Rosemary Conceição dos Santos* 

 

De acordo com o jornal El País, este perfil faz parte da reportagem Esquecidas pela história na América, uma série especial que resgata as histórias de seis mulheres à frente de seu tempo que, apesar do pioneirismo, foram desvalorizadas pela sociedade na época em que viveram. Nele, afirma-se que, Soledade Acosta (1833-1913), nascida na capital colombiana, foi, aos 12 anos, morar no Canadá, de onde seguiu para Inglaterra, Peru e em Paris, onde esteve em três épocas diferentes. Ao voltar à Colômbia, se casou com o político e escritor José María Samper, com quem teve quatro filhas. “Apesar da mal-intencionada e falsa piada “Soledad nas costas de Samper”, para dizer que sua carreira e notoriedade se deviam ao seu marido, seu casamento desafiou as convenções da época. Do seu modo, ela constitui em sua obra e em sua vida um precedente de certas premissas igualitárias que, com o tempo, os movimentos feministas conquistariam”, diz a biografia que está em Recuerdos de Santafé (Lembranças de Santafé), editada por Antonio García Ángel, na coleção de circulação gratuita Libro al Viento (Livro ao Vento), da Prefeitura de Bogotá. 
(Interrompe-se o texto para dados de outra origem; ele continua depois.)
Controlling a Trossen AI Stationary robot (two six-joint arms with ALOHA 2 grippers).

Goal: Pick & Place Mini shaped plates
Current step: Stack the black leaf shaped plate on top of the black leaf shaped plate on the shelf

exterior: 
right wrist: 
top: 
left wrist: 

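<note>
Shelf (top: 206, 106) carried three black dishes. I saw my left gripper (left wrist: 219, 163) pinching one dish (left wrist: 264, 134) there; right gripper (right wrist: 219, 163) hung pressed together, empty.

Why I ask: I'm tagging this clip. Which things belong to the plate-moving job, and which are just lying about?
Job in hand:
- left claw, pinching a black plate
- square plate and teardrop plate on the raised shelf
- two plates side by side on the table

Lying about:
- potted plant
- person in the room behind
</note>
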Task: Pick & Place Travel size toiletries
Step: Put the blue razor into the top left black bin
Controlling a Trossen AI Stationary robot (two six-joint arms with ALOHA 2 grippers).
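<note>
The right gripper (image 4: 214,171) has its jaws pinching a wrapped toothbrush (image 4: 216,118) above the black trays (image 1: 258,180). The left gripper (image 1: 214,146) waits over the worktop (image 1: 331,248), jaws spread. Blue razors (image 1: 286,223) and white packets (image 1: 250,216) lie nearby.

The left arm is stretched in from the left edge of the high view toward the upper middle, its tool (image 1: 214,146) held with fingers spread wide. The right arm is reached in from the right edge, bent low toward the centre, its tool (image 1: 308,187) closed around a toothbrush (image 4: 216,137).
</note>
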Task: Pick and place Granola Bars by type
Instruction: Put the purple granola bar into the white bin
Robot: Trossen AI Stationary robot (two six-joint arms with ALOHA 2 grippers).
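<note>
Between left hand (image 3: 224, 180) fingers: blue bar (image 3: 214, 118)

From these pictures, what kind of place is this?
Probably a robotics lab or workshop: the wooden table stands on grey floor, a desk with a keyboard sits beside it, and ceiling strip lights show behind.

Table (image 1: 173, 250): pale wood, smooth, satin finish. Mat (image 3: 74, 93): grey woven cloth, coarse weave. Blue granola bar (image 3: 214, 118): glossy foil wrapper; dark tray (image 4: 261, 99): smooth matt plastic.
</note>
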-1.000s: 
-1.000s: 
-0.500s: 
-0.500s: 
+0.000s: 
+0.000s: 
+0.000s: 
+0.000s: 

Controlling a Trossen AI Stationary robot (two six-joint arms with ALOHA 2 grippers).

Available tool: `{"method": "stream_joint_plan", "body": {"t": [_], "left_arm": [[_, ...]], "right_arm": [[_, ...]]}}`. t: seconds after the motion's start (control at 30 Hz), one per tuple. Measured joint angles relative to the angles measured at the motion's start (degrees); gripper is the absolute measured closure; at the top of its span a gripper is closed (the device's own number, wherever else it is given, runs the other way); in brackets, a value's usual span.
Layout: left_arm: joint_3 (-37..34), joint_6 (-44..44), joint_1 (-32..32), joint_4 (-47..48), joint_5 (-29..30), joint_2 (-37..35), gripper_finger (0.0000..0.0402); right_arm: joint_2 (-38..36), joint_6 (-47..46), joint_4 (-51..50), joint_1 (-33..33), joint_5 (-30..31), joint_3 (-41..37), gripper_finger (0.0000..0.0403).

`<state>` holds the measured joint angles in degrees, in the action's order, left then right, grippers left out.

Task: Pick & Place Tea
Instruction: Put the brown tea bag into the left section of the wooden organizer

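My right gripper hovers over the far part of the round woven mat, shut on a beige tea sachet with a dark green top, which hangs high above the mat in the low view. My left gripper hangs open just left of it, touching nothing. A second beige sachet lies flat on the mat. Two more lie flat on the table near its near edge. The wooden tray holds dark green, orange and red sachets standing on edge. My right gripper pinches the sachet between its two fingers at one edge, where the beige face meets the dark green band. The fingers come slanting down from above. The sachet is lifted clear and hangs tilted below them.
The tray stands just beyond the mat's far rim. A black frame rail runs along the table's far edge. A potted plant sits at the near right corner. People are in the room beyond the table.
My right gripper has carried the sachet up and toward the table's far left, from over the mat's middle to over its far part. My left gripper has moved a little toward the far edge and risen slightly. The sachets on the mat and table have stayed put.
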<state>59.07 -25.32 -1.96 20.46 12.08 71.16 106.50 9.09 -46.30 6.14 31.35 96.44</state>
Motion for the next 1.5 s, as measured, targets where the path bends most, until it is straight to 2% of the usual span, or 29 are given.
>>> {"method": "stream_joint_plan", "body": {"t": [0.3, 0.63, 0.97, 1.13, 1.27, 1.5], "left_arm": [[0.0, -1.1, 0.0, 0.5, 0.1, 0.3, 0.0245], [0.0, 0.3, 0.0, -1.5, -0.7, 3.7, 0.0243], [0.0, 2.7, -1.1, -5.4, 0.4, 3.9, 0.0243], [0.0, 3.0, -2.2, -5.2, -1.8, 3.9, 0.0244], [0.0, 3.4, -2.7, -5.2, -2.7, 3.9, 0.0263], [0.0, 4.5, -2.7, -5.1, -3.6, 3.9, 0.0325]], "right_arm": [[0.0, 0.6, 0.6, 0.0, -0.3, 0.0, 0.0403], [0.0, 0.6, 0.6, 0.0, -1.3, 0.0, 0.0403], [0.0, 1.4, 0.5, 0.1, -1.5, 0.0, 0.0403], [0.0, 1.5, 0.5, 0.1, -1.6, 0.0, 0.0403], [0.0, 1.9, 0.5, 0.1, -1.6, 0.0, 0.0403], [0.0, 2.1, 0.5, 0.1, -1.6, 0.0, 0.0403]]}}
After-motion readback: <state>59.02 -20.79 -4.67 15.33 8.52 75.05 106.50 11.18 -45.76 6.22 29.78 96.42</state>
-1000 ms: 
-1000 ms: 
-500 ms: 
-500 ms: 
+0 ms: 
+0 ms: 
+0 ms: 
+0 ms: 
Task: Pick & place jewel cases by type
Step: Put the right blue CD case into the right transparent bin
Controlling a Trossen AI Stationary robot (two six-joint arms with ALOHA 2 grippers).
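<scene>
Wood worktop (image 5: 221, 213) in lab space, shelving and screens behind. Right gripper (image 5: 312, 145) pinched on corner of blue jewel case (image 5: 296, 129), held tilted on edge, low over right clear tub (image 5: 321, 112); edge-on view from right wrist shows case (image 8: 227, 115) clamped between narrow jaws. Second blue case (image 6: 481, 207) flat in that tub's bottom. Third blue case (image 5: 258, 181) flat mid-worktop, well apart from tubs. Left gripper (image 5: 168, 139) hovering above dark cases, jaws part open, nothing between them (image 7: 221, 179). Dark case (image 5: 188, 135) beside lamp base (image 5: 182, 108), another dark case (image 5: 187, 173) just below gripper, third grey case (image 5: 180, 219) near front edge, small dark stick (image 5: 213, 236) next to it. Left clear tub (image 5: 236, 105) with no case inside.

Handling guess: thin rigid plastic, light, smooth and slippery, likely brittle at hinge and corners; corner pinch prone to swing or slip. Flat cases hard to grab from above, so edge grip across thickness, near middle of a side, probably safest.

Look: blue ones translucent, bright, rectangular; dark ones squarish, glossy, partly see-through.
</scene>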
Viajante contumaz, Soledad Acosta “Era uma mulher culta e cosmopolita, de classe privilegiada, que havia viajado pelo mundo e sabia vários idiomas”, conta a escritora Pilar Quintana em seu prólogo para uma próxima reedição de El Corazón de la Mujer (O Coração da Mulher). “Fundou cinco revistas, refletiu sobre o papel da mulher na sociedade, defendeu sua educação e trabalho intelectual e abriu o caminho às escritoras colombianas, em uma época em que se acreditava que as mulheres deviam se dedicar exclusivamente à família e aos trabalhos domésticos. Essas ideias liberais, precursoras do feminismo, conviviam nela com outras mais conservadoras e de tradição religiosa, já que era uma católica devota”, detalha a autora de La Perra (A Cachorra). Suas histórias, diz Quintana, “transcorrem em uma Colômbia convulsionada pela guerra, em fazendas, aldeias, cidades médias e em uma Bogotá ainda salpicada por elementos mais próprios do campo e da natureza”. 

Foi jornalista da primeira à última linha que escreveu ao longo de quase 60 anos, frisa Isabel Corpas de Posada, uma de suas biógrafas. Foi quando, em 1859, enviou de Paris ao jornal Biblioteca de Senhoritas seu primeiro texto com notícias da atualidade, e nos anos seguintes quando outros jornais de Bogotá e Lima publicaram suas ‘correspondências’, as crônicas jornalísticas da época. Também quando saíam seus romances por capítulos nos jornais de Bogotá, e seus textos, publicados em revistas colombianas e europeias, nos últimos anos do século XIX e nos primeiros do XX. Para a biógrafa, Soledad Acosta foi uma transgressora dos limites tradicionais entre o feminino e o masculino, que prendiam a mulher no espaço doméstico e a impediam de ter uma voz pública. 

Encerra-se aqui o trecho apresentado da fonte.